Anche a Radio Deejay accadde così

«Infatti nacquero forti competizioni con i colleghi. Mentre funzionò perfettamente la coppia con Marco Baldini, perché accettò di fare da spalla».

Una coppia storica

«Ci credevo così tanto da chiamare il programma Viva Radio Deejay. Un rischio: pensate se non avesse avuto successo, che figuraccia con quel Viva E invece è stato un'apoteosi e poi Viva Fiore l'ha usato per tanti suoi show, da Radio 2 a RaiPlay. Tutto quello che ha realizzato dopo l'ha sperimentato nella mia radio».

Dopo è arrivato il karaoke, il bagno di pubblico, ma anche il periodo difficile, la follie, i programmi sbagliati, la dipendenza da lui rivelata anni dopo

«Io non sono mai entrato nelle sue vicende private.

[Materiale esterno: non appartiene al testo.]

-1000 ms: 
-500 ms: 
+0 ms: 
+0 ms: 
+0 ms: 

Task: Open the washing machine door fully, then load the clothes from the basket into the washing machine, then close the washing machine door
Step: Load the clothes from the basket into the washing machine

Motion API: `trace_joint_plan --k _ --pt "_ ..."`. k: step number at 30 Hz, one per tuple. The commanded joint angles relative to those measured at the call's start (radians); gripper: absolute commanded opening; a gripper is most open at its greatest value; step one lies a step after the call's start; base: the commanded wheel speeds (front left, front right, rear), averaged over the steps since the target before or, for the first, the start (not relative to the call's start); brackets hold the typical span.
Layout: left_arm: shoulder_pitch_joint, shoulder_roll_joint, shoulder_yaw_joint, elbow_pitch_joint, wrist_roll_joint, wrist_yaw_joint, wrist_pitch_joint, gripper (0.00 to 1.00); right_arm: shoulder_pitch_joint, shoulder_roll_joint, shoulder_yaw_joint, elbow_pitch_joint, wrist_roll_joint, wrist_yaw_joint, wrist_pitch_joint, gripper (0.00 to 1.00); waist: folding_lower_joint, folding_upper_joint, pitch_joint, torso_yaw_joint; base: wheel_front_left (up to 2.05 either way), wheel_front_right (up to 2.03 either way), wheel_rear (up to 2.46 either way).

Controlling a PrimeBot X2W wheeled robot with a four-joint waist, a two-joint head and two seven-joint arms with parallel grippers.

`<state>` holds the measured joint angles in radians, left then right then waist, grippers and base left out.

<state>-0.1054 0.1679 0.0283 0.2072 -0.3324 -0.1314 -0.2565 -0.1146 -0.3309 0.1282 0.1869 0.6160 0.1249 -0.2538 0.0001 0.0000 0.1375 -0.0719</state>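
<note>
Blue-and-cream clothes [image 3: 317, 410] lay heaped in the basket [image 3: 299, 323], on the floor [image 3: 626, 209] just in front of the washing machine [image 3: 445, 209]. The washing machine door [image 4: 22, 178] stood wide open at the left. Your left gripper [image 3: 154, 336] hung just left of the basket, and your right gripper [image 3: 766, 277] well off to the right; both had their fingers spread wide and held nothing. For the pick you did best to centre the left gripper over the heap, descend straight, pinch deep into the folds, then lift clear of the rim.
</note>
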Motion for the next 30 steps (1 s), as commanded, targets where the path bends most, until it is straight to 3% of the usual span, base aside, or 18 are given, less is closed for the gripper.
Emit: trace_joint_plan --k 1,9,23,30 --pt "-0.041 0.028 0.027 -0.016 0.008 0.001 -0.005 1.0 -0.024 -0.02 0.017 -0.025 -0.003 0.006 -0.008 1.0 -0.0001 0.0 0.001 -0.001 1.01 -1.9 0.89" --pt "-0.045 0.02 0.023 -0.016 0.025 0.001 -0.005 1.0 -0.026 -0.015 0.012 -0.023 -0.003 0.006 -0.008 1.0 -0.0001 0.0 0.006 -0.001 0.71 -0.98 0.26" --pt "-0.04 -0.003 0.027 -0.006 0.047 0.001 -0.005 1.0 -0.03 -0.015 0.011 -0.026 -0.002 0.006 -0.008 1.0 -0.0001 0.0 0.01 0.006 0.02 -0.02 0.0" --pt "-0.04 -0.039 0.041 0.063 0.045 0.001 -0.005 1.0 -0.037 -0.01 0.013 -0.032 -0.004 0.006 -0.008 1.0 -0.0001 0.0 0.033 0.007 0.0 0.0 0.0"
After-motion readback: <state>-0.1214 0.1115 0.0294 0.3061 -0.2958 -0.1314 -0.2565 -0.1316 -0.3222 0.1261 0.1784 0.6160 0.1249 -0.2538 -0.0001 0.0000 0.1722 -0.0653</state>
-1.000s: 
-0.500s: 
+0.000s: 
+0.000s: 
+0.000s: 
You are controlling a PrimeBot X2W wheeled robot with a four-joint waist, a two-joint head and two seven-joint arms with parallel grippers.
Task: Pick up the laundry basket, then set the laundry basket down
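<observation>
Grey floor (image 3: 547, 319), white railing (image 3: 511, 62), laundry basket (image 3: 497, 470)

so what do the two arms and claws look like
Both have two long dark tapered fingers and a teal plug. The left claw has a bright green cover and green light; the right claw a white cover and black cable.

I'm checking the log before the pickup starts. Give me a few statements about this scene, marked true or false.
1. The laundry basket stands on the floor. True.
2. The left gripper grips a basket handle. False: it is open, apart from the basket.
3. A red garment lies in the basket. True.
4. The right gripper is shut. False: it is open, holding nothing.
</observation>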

Purtroppo sono venuto a sapere dei suoi problemi tardi: non ero il suo manager, ma il suo talent scout. Lo incasellarono in alcuni show non adatti a lui. È stata una sorpresa per me la sua decisione di lasciare Milano per Roma, fu un dispiacere perché era un tassello importante del nuovo network Radio Capital. Il tempo mette a posto ogni cosa».

E l'amicizia si è conservata. Com'è

Fiore con lei nel privato?

«Come lo si vede in pubblico, davanti alle telecamere. Non finge. Una caratteristica di tutti i talenti che ho lanciato: Jovanotti Pezzali, Gerry Scotti».

Un difetto ce l'avrà

«È apprensivo, perché vuole sempre rendere al meglio e fa fatica ad accettare le critiche come se ne bastasse una per rovinare il suo lavoro. E poi, si sa, è un po' pigro. Se avesse voluto, ora sarebbe famoso in tutto il mondo.

Una volta eravamo a una convention di russi: li ha fatti sbellicare dalle risate pur non sapendo una parola di russo, usando solo il linguaggio di Fiorello».